I'm with a problem when I try to classify my data using libsvm. My training and test data are highly unbalanced. When I do the grid search for the svm parameters and train my data with weights for the classes, the testing gives the accuracy of 96.8113%. But because the testing data is unbalanced, all the correct predicted values are from the negative class, which is larger than the positive class.

I tried a lot of things, from changing the weights until changing the gamma and cost values, but my normalized accuracy (which takes into account the positive classes and negative classes) is lower in each try. Training 50% of positives and 50% of negatives with the default grid.py parameters i have a very low accuracy (18.4234%).

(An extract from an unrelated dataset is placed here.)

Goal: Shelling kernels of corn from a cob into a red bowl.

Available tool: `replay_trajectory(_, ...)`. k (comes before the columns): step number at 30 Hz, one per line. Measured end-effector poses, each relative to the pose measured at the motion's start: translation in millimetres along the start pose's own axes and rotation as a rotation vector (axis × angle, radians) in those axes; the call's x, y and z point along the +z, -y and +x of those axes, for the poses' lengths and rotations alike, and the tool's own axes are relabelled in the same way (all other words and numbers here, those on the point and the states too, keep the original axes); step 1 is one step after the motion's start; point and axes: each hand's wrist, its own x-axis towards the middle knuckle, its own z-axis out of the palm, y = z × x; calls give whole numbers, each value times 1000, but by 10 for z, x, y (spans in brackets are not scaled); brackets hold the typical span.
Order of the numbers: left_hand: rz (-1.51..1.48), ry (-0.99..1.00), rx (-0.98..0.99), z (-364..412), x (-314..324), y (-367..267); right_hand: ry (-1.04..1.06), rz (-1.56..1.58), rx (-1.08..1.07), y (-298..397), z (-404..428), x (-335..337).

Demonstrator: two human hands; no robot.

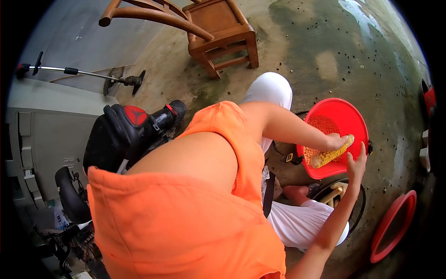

I want to know if the problem is in my description (how to build the feature vectors), in the unbalancing (should i use balanced data in another way?) or should i change my classifier?

1

1 Answers

2
votes

Better data always helps.

I think that imbalance is part of the problem. But a more significant part of the problem is how you're evaluating your classifier. Evaluating accuracy given the distribution of positives and negatives in your data is pretty much useless. So is training on 50% and 50% and testing on data that is distributed 99% vs 1%.

There are problems in real life that are like the one your studying (that have a great imbalance in positives to negatives). Let me give you two examples:

  • Information retrieval: given all documents in a huge collection return the subset that are relevant to search term q.

  • Face detection: this large image mark all locations where there are human faces.

Many approaches to these type of systems are classifier-based. To evaluate two classifiers two tools are commonly used: ROC curves, Precision Recall curves and the F-score. These tools give a more principled approach to evaluate when one classifier is working better than the another.